Ulick Considine

Personal information
- Full name: Stanley George Ulick Considine
- Born: 11 August 1901 Bilaspur, Punjab Province, British India
- Died: 31 August 1950 (aged 49) Bath, Somerset, England
- Batting: Right-handed
- Role: Batsman

Domestic team information
- 1919–1935: Somerset
- FC debut: 8 August 1919 Somerset v Hampshire
- Last FC: 5 July 1935 Somerset v South Africans

Career statistics
| Competition | First-class |
| Matches | 89 |
| Runs scored | 2,965 |
| Batting average | 21.33 |
| 100s/50s | 1/16 |
| Top score | 130* |
| Catches/stumpings | 42/– |
- Source: CricketArchive, 26 December 2009

= Ulick Considine =

English cricketer and rugby union footballer

Stanley George Ulick Considine (11 August 1901 – 31 August 1950) was a first-class cricketer who played as an amateur for Somerset in the 1920s. He was born at Bilaspur in British India.

Considine was also a rugby union player, appearing at stand-off half for Bath, Somerset and, once, for England in France in 1925, though in his one international appearance he played on the wing. He was badly injured in that match and, according to one report, his enthusiasm for sport of all kinds diminished after that.

Educated at Blundell's School, Considine first played cricket for Somerset in 1919, and in 1921 and 1922 was a regular member of the side as a right-handed middle order batsman and a fine cover fielder. His one century was an unbeaten 130 in the match against Worcestershire at Taunton in July 1921. His best season was 1922, when he scored 973 runs and came third in Somerset's batting averages. Wisden wrote of him: "He is so young that if he can spare time to keep up the game he ought to have a bright future."

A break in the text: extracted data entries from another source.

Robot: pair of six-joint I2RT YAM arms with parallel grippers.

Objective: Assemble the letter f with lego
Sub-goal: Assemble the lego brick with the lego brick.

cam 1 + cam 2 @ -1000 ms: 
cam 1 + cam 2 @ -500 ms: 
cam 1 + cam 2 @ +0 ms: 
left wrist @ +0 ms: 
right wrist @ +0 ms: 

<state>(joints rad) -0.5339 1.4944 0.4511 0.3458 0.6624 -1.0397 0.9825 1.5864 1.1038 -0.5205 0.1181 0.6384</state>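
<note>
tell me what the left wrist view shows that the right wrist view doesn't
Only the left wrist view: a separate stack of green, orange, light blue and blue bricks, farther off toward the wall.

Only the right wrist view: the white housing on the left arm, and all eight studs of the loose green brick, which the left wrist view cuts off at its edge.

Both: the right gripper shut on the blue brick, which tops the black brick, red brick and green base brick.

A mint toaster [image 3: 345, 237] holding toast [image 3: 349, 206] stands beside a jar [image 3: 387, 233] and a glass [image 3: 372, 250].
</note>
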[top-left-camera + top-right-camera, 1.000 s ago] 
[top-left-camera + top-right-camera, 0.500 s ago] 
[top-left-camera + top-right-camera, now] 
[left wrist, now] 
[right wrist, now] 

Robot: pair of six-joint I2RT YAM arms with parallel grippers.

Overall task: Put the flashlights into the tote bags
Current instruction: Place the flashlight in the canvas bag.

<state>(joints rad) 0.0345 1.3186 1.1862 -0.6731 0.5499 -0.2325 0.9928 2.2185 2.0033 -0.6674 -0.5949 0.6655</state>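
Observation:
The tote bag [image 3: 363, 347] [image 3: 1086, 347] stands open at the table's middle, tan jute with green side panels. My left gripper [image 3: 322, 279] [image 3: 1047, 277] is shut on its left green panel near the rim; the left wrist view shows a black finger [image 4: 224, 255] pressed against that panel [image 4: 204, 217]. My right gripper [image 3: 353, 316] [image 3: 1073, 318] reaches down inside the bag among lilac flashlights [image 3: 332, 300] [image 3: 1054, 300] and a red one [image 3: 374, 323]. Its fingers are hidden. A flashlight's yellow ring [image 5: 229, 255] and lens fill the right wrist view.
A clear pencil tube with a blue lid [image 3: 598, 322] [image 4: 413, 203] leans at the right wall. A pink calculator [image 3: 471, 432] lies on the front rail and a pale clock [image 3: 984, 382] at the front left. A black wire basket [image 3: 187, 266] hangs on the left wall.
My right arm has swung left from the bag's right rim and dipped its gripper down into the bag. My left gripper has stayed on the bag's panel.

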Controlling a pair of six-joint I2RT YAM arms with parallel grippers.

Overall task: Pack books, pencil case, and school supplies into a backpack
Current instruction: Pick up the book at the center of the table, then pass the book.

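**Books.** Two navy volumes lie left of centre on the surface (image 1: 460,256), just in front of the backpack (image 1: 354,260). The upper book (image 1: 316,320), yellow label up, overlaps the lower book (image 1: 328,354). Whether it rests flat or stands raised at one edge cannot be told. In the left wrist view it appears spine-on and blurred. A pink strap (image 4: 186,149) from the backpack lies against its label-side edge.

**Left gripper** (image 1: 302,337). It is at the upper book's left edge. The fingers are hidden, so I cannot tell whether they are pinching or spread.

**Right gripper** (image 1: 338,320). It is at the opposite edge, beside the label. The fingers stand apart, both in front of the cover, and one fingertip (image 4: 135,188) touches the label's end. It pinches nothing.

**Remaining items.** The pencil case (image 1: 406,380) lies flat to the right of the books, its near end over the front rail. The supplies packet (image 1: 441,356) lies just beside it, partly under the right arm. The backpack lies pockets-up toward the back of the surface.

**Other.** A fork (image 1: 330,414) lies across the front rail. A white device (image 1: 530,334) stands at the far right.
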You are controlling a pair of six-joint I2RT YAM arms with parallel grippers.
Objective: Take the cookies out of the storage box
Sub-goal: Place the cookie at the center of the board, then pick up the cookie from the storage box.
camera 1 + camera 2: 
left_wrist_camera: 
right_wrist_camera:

Considine's appearances became less frequent and after the mid-1920s he rarely played though his final match was not until 1935. He was a solicitor in Bath, like several other Somerset amateurs of the time, such as Reggie Ingle and Bunty Longrigg. In the Second World War he was a squadron leader in the Royal Air Force. He died in 1950 at Bath, Somerset, where he was a member of the Bath and County Club.